A union built on the cleverly deployed hoopla that the two Jubilee honchos are victims of “fixing” machinations by some evil political rival…a cynically spurn narrative that has been unraveling rather spectacularly lately.

But that is a story for another day. The story today is what Cord must do to protect public interest against Jubilee misdeeds, while exploiting the numerous chinks in enemy amour. I find laws 23 and 28 from Robert Green’s 48 Laws of Power a good illustration of the answer to this challenge. In law 23, Green teaches: “conserve your forces and energies by keeping them concentrated at their strongest point. You gain more by finding a rich mine and mining it deeper than by flitting from one shallow mine to another - intensity defeats extensity every time.”

Green reminds us that among historical figures who intimately clasped this wisdom was celebrated French military genius, Napoleon Bonaparte.

Napoleon knew the value of concentrating your forces at the enemy’s weakest spot — it was the secret of his success on the battlefield. But his willpower and his mind were equally modeled on this notion. Single mindedness of purpose, total concentration on the goal, and the use of these qualities against people less focused, people in a state of distraction.

He concludes with the analogy of the arrow: “you cannot hit two targets with one arrow…” This resonates with Baltasar Gracian (1601-1658): “…prize intensity more than extensity. Perfection resides in quality not quantity. Extent alone never rises above mediocrity, and it is the misfortune of men with wide general interests that while they would like to have their finger in every pie, they have one in none…”

Jubilee oozes lots of rhetoric and flashy mirage, but is quite featherweight on substance. That is the Achilles heel, the soft underbelly. But rather than engage the ruling coalition on every fumble and bumble, Cord must focus where it really matters: national security, the besieged civil liberties, spiraling cost of living, devolution and the international credibility crisis.

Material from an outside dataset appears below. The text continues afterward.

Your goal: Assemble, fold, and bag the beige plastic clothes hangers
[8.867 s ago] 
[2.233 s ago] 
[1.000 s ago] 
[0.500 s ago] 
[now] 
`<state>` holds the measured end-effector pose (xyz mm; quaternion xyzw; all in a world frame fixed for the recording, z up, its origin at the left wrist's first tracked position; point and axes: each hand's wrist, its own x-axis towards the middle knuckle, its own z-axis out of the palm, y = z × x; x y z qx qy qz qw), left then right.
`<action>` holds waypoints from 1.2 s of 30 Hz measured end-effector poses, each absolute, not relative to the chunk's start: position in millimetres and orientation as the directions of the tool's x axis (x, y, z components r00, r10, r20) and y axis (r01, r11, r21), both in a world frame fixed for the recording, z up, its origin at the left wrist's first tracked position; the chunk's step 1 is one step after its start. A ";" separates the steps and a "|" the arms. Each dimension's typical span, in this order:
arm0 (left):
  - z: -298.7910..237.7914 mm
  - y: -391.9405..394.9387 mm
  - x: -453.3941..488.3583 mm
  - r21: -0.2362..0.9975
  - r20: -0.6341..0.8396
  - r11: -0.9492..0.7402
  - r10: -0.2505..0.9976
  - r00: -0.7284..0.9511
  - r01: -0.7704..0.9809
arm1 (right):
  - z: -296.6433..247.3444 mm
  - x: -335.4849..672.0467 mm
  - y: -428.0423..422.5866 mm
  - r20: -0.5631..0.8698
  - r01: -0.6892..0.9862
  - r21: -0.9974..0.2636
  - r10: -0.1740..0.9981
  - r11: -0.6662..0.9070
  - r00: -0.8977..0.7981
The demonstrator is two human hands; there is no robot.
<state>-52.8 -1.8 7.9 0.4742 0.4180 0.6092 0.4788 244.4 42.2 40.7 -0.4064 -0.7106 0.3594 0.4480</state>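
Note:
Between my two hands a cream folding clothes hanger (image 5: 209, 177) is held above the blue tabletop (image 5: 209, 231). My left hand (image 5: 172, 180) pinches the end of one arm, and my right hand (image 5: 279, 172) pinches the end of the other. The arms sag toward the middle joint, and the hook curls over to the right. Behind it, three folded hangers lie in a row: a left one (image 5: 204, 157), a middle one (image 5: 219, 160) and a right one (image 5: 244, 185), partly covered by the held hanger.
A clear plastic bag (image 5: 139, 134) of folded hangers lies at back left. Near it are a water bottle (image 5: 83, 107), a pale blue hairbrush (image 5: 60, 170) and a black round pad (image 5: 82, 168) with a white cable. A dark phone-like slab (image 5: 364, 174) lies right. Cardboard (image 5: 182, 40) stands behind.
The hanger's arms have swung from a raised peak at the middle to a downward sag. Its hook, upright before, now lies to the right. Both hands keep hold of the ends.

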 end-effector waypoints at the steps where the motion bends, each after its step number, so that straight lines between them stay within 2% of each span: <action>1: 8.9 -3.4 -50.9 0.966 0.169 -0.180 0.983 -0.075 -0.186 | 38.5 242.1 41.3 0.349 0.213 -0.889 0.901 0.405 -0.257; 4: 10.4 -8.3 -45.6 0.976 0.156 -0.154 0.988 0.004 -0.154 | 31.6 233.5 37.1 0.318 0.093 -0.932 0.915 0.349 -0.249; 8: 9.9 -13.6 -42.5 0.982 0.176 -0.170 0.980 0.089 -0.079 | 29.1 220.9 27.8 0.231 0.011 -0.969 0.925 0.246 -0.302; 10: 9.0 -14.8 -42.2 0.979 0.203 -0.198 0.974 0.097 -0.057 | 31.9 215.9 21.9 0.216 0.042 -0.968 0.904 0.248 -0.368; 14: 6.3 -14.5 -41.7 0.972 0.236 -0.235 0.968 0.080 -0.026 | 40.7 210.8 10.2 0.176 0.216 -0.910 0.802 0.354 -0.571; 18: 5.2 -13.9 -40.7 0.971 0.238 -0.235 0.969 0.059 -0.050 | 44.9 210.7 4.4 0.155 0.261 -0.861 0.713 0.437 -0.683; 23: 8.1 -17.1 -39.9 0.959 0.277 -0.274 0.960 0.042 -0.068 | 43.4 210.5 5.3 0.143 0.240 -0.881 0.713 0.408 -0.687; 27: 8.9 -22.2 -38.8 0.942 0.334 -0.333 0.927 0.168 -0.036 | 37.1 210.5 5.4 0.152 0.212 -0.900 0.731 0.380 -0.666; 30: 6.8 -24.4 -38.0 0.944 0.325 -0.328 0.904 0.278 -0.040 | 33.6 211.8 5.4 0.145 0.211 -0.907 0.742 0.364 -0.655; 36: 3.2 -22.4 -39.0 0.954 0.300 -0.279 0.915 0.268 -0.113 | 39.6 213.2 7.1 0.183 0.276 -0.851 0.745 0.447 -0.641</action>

In law 28 Green advises: “…If you are unsure of a course of action, do not attempt it. Your doubts and hesitations will infect your execution. Timidity is dangerous: better to enter with boldness. Any mistakes you commit through audacity are easily corrected with more audacity. Everyone admires the bold; no one honors the timid.”

Most of us are timid. We want to avoid tension and conflict, to be liked by all. We may contemplate a bold action but we rarely bring it to life. We are terrified of the consequences, of what others may think of us, of the hostility we will stir up if we dare go beyond our usual place. To effectively play its role, while preparing for its moment, Cord must boldly confront a number of issues. One is the challenge of integrating the past and the present to freshen and re-energise constituent parties.